Mr. Bell: I understand that work is ongoing between Commission officials and member states to finalise the details of the revision to the Sixth Directive. The aim is to get sufficient agreement in the Council for the 'Recast' Directive to be formally adopted before the next enlargement of the EU, scheduled for May-June 2004.

The 'recasting of the Sixth VAT Directive' is a separate exercise to other elements of the Sixth Directive being revised, such as the reduced rates review, scheduled to take place later this year, or the Labour Intensive Services Experiment.

Clergy Pensions

Mr. Ben Chapman: To ask the hon. Member for Middlesbrough, representing the Church Commissioners if he will make a statement on the pension rights of clergy. [101436]

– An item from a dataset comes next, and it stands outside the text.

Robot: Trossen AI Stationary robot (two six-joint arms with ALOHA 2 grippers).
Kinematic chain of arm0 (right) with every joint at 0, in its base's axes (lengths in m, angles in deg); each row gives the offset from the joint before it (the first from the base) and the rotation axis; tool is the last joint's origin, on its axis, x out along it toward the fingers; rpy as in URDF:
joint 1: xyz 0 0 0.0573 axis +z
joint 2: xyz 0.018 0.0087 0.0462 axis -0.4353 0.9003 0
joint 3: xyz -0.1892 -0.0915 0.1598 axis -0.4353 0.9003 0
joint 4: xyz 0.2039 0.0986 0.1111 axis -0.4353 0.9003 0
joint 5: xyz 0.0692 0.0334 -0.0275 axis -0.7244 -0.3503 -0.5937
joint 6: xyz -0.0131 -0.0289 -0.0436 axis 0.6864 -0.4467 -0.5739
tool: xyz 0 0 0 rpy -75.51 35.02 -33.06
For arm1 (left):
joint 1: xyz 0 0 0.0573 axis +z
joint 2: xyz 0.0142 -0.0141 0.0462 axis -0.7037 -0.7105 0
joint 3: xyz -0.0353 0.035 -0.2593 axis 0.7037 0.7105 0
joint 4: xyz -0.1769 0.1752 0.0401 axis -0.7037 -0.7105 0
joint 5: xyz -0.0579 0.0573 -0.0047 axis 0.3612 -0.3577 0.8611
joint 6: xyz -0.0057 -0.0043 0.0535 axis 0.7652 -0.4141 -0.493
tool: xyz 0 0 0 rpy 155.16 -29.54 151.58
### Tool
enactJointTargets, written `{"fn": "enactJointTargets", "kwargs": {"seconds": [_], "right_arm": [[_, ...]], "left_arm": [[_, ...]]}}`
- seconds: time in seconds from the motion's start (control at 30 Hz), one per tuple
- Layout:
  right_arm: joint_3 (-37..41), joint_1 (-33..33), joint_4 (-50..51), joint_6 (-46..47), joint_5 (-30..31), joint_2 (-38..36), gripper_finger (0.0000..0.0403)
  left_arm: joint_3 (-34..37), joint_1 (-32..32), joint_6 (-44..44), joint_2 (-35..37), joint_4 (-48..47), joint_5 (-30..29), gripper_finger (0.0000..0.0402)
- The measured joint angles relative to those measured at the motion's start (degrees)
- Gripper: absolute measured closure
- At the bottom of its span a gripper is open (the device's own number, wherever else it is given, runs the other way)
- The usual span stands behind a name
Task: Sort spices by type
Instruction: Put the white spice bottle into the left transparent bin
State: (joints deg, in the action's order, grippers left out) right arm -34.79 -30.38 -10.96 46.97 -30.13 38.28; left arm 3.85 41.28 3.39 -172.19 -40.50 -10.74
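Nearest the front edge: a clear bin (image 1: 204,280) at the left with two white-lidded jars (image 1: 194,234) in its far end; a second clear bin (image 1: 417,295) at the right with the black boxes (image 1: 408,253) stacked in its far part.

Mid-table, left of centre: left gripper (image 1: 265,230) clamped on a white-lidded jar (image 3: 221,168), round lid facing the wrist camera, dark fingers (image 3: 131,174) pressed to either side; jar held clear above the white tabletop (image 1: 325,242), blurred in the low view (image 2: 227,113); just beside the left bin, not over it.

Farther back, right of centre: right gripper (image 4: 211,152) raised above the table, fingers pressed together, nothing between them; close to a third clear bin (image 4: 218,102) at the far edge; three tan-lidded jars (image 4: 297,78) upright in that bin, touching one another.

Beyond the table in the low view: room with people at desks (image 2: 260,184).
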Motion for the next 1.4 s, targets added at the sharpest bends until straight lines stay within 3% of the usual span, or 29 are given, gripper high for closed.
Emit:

Mr. Bell: Clergy in office receive a stipend and are housed. When they retire they make their own housing provision, but they receive a pension from the State as well as that provided by the Church's clergy pension scheme. The basis for determining the benefits provided by the latter—a lump sum at retirement plus a pension—was designed to take into account all of these factors. The full service pension (payable after 37 years of service) has since April 2002 been £10,693 per annum and will increase by 3 per cent. from April 2003. The retirement lump sum is £32,079.

Following a thorough consultation with interested parties in the Church, culminating in a General Synod debate last November, it was decided to retain the defined benefit scheme. The Church has resisted the increasingly common alternative of moving to money purchase schemes, thereby shifting risk onto the employee, in a demonstration of its commitment to adequate provision for the clergy in their retirement.